En nu een lijstje van de aangegeven namen bij de pijlen:


(1) Robert van Craenwijck.  Hij werd op 24 febr. 1350  abt van de Abdij van Sint-Truiden. Hij overleed op 18 mei 1366 te Maastricht. Bron: Kroniek van de Abdij van Sint-Truiden, deel 2, pp 189-212. Dr. E. Lavigne (1988, Leeuwarden).
(2) Dominum Johannes de Boechout, militis. Heer Jan van Boechout (1320-1391).
(3) Domina Clarissa (van Mirabelle) vrouw van
(4) eerder genoemde Dominum Joannes.  Ook deze info zijn we eerder tegengekomen.


En hierna de eerste transcriptiepogingen, tenminste de groot geschreven hoofdtekst.


----------------------------------------------
----------------------------------------------

De Feuda JN Baerdwijck et Herpt  (kaartje helemaal beneden)

De duabus partibus decima de Bardwijck. Eum em hor feudo fuissor anni pluribus litigatum tande dur Robertus de Craenwijck abbas pre memori monasterij St. Trudo Comunicatus vasallus sui et omibus qui sua crecurur Trezessi Tebite ritertur seruatisser uidurije et polempuitatibus at hor debitis et romstutir xumu ep vasallis suic monuir viteluret robinum coe.. qui cum comcarti sequiter xxx6 (36) et plurum vasallos prapruitati tuirts partum tert dictum Dnm Johannes de Boechout militi ad indicatur.

Anno a natinitate dominum 1000 III (3 honderd) LX (60) memsur aprilus dui x6 (16) jut in trum susez hor romserus sigilis prefati dominum abbatus et plurum vasalorum sigillatis lurid romtuur et non multo post tpe Domina Clarissa uxor dicti Dnm Joannes ad Monasterum Sinti Trudonis personaluter vemenir et ante altari beati trudone serppum efferens ancilla drim errtu es effecta surut unxu tenorem tramzy per puot dram tecnua U feuda concella fuer jarc tembatuz.

-----------------------------------
-----------------------------------

In de kantlijnen van het hoofddocument staat van alles bijgeschreven. Dit is dus van latere datum. De naam heer Jan van IJmerselen (Immerseel) op de eerste pagina is dus al geidentificeerd. Als je links verder naar beneden gaat kom je in de kantlijn ook de naam Zevenberg en de Wit tegen, ook op de tweede pagina (moeilijk leesbaar). En daar vind je ook de wijziging van 19 mei 1389 betreffende de overdracht naar Jan van Immerseel.

Blijkbaar heeft Abt Mauri van der Heyden onder andere deze oude registers als bron gebruikt, want deze namen (IJmerselen, Zevenbergh, de Wit) komen we ook tegen in zijn overzicht uit 1707 op pagina 63 dat over de tienden van Baardwijk gaat.

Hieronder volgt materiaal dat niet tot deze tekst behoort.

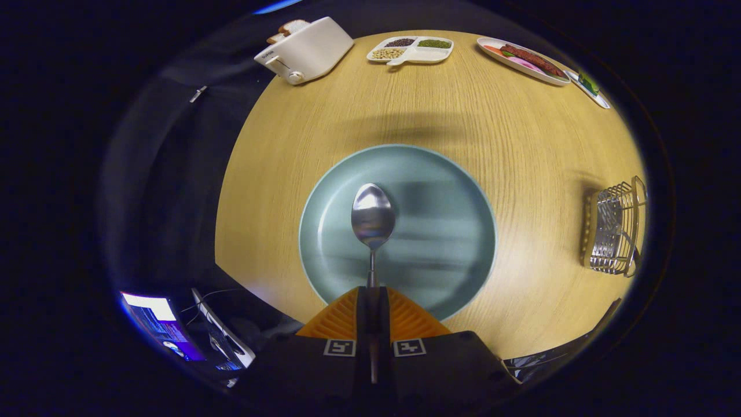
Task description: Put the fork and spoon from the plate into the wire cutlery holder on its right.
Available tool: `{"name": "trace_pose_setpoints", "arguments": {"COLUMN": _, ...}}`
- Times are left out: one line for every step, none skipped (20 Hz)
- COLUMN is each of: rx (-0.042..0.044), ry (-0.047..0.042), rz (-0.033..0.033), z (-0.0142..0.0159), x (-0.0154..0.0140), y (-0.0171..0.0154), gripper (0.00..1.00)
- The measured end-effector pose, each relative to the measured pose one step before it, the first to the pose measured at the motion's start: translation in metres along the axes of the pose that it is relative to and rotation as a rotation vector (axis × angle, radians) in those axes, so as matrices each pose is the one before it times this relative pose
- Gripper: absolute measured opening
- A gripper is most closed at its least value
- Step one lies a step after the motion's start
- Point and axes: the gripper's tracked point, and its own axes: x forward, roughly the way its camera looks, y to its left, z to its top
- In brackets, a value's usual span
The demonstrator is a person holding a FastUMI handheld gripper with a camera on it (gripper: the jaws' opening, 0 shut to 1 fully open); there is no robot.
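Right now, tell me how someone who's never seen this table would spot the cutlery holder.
Start at the round wooden table and its big blue-green plate, above which the gripper holds the spoon. Look right of the plate: the wire cutlery holder stands alone, the only bare metal cage among white dishes.

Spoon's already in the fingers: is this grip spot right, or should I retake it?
Keep it. The gripper is shut on the spoon by its thin handle, from the handle end, bowl pointing ahead over the plate. The narrow, straight handle suits the pads; the rounded bowl would slip.
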Motion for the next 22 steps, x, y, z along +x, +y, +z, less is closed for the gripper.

Zie hieronder een scan van de betreffende pagina. Maar het grote verschil is nog steeds "Johannes de Boechout" versus "Johannes de Rouchaut".  Die naamverandering moet hij ergens anders uit voorlopende leenregisters hebben gehaald.






































Kaartje van Herpt en Baardwijk (nu deel van Waalwijk), provincie Noord-Brabant (NL).